Raw data ::
-- Opening Marker --
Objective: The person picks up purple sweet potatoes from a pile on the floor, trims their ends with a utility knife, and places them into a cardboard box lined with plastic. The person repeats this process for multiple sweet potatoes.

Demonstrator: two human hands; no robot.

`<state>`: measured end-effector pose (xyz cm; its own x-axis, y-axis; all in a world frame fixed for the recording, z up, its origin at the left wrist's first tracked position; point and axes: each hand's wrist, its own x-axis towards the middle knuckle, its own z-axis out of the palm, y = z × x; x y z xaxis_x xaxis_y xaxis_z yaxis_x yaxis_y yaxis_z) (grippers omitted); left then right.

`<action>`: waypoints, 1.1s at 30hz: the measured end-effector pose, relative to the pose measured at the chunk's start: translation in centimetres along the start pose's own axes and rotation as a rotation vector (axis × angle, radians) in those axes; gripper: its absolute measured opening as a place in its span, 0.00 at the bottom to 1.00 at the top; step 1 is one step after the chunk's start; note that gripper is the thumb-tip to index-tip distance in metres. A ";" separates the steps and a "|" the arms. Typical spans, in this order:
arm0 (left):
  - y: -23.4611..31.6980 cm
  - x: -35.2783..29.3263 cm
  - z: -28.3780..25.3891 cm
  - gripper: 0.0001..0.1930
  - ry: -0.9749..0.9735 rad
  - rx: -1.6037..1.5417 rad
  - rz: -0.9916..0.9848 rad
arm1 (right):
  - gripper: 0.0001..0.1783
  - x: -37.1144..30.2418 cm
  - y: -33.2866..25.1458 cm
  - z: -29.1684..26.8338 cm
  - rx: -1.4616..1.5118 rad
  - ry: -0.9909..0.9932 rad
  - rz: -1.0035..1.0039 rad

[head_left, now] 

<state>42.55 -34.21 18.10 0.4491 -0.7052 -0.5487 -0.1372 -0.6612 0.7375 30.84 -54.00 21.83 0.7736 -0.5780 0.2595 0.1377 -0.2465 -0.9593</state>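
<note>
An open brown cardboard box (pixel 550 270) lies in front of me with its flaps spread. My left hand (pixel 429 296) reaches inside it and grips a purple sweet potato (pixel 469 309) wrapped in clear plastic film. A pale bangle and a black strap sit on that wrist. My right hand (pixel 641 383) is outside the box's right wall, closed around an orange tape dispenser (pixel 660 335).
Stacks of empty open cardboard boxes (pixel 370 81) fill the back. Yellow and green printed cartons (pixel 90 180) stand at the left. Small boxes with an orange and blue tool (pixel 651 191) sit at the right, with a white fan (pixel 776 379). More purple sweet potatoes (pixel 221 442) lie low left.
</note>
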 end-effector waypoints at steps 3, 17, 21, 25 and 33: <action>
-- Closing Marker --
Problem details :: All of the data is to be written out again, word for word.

Answer area ::
Objective: The person picks up purple sweet potatoes from a pile on the floor, trims their ends with a utility knife, and places them into a cardboard box lined with plastic. The person repeats this process for multiple sweet potatoes.

Demonstrator: two human hands; no robot.

`<state>`: measured end-effector pose (xyz cm; its own x-axis, y-axis; all in a world frame fixed for the recording, z up, its origin at the left wrist's first tracked position; point and axes: each hand's wrist, its own x-axis towards the middle knuckle, its own z-axis out of the palm, y = z × x; x y z xaxis_x xaxis_y xaxis_z yaxis_x yaxis_y yaxis_z) (grippers omitted); left then right.

`<action>`: waypoints, 1.1s at 30hz: the measured end-effector pose, relative to the pose measured at the chunk's start: translation in centimetres along the start pose's own axes and rotation as a rotation vector (axis × angle, radians) in those axes; gripper: its absolute measured opening as a place in its span, 0.00 at the bottom to 1.00 at the top; step 1 is one step after the chunk's start; note that gripper is the thumb-tip to index-tip distance in metres. A ";" separates the steps and a "|" the arms. Typical spans, in this order:
arm0 (left):
  - y: -23.4611..31.6980 cm
  - x: -35.2783..29.3263 cm
  - z: -28.3780..25.3891 cm
  - gripper: 0.0001..0.1930
  - ry: -0.9749..0.9735 rad
  - rx: -1.6037..1.5417 rad
  - rz: -0.9916..0.9848 rad
arm1 (right):
  - gripper: 0.0001..0.1783
  - x: -37.1144..30.2418 cm
  - y: -33.2866..25.1458 cm
  - z: -29.1684..26.8338 cm
  - rx: -1.4616..1.5118 rad
  - ry: -0.9909..0.9932 rad
  - rz: -1.0035..1.0039 rad

[head_left, now] 

<state>42.55 -34.21 18.10 0.4491 -0.7052 -0.5487 -0.1372 -0.6612 0.7375 30.84 -54.00 21.83 0.7736 -0.5780 0.2595 0.1377 -0.2465 -0.9593</state>
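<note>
An open brown cardboard box (pixel 550 270) lies in front of me with its flaps spread. My left hand (pixel 429 296) reaches inside it and grips a purple sweet potato (pixel 469 309) wrapped in clear plastic film. A pale bangle and a black strap sit on that wrist. My right hand (pixel 641 383) is outside the box's right wall, closed around an orange tape dispenser (pixel 660 335).
Stacks of empty open cardboard boxes (pixel 370 81) fill the back. Yellow and green printed cartons (pixel 90 180) stand at the left. Small boxes with an orange and blue tool (pixel 651 191) sit at the right, with a white fan (pixel 776 379). More purple sweet potatoes (pixel 221 442) lie low left.
</note>
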 end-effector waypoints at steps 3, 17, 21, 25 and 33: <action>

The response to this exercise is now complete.